▶ Action item: Read the records below and report each line in which "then" occurs.

▶ Recorded information:
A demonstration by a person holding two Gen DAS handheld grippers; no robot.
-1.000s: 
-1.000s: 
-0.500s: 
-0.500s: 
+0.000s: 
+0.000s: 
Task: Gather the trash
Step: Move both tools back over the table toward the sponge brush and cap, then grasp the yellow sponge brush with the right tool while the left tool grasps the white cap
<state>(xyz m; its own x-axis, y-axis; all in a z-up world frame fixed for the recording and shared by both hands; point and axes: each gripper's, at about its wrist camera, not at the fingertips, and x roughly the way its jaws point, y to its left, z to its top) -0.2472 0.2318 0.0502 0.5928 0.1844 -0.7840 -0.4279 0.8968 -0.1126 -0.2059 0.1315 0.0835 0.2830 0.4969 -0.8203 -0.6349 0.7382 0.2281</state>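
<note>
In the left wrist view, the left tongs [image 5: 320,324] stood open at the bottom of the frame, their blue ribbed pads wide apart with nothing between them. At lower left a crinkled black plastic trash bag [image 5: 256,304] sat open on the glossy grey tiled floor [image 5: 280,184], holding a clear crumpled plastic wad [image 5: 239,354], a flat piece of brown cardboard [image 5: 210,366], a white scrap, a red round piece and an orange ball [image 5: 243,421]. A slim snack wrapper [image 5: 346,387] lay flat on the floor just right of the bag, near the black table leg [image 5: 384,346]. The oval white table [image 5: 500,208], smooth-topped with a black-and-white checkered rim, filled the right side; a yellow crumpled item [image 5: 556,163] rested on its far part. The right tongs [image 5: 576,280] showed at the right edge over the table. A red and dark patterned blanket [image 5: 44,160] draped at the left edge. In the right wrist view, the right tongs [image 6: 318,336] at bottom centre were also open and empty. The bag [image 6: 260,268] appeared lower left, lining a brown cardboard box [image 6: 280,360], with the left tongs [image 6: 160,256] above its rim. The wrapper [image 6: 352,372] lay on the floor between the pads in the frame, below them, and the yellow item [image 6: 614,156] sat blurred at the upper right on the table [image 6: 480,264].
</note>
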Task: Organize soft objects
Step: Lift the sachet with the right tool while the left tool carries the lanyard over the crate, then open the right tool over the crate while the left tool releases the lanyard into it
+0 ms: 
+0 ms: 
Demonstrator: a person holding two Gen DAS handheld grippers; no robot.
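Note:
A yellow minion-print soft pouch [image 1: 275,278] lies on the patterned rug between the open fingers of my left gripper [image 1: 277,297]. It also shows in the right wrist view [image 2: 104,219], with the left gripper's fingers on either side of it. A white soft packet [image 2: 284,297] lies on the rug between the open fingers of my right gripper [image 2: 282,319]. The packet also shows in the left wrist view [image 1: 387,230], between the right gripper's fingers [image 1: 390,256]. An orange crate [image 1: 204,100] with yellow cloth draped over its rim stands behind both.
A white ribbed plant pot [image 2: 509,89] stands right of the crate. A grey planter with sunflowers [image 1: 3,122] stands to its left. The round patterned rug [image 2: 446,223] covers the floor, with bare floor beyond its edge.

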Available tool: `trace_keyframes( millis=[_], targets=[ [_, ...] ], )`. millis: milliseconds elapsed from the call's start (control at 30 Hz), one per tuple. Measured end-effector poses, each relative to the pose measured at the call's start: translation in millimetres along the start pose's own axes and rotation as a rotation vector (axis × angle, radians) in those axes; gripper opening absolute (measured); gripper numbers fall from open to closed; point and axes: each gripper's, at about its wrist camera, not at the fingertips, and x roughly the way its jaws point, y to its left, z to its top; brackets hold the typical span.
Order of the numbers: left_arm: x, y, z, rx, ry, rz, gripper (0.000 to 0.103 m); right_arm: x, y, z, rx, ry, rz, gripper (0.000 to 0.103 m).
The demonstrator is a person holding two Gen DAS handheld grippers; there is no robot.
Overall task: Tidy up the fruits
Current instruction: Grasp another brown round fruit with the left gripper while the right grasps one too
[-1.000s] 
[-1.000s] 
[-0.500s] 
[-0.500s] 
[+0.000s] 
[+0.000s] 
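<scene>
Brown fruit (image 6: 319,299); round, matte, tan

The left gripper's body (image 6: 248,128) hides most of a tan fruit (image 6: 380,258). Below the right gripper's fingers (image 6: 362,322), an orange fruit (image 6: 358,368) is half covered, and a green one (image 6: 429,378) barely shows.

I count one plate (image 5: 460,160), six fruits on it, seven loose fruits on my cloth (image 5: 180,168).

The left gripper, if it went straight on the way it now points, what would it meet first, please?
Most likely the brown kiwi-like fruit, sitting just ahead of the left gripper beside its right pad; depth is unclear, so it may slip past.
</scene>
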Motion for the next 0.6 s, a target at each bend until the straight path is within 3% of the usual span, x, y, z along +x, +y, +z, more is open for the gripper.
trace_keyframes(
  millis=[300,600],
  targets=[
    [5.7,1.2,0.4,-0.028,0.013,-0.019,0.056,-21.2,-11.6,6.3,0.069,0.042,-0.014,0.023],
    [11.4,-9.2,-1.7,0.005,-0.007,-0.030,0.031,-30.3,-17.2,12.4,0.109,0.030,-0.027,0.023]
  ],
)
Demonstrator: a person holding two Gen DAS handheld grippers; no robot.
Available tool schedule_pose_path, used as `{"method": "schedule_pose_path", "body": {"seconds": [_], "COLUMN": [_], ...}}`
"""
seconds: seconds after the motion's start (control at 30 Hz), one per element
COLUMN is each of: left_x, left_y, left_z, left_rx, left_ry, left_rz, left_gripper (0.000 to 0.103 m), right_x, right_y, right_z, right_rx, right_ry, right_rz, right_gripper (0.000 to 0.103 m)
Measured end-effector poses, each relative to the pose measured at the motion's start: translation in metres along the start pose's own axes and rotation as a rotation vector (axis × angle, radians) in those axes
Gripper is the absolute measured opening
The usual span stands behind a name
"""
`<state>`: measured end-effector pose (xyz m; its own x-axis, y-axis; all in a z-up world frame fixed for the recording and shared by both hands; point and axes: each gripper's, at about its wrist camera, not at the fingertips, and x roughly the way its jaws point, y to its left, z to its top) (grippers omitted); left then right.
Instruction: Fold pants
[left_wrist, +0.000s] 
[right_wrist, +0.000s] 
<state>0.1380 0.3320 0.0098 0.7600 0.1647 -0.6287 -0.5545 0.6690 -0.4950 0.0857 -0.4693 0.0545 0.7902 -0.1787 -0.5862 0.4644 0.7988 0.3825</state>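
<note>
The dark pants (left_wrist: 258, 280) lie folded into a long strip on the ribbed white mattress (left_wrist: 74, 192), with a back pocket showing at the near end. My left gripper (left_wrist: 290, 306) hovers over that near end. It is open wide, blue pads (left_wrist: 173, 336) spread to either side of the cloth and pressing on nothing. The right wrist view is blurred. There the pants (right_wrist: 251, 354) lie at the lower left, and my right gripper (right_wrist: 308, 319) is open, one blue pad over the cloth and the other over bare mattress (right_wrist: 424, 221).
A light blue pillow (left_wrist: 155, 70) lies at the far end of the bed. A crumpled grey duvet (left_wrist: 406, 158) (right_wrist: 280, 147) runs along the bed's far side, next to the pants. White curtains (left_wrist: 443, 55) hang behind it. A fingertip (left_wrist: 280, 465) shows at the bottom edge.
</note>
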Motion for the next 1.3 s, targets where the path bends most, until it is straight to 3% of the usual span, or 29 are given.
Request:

▶ Task result:
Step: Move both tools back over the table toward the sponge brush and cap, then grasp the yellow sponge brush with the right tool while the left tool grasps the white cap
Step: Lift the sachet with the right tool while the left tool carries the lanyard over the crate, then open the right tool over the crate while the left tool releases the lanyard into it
`<state>`: measured end-effector pose (xyz m; its own x-axis, y-axis; all in a z-up world frame fixed for the recording and shared by both hands; point and axes: each gripper's, at about its wrist camera, not at the fingertips, and x roughly the way its jaws point, y to its left, z to its top) (grippers omitted); left then right.

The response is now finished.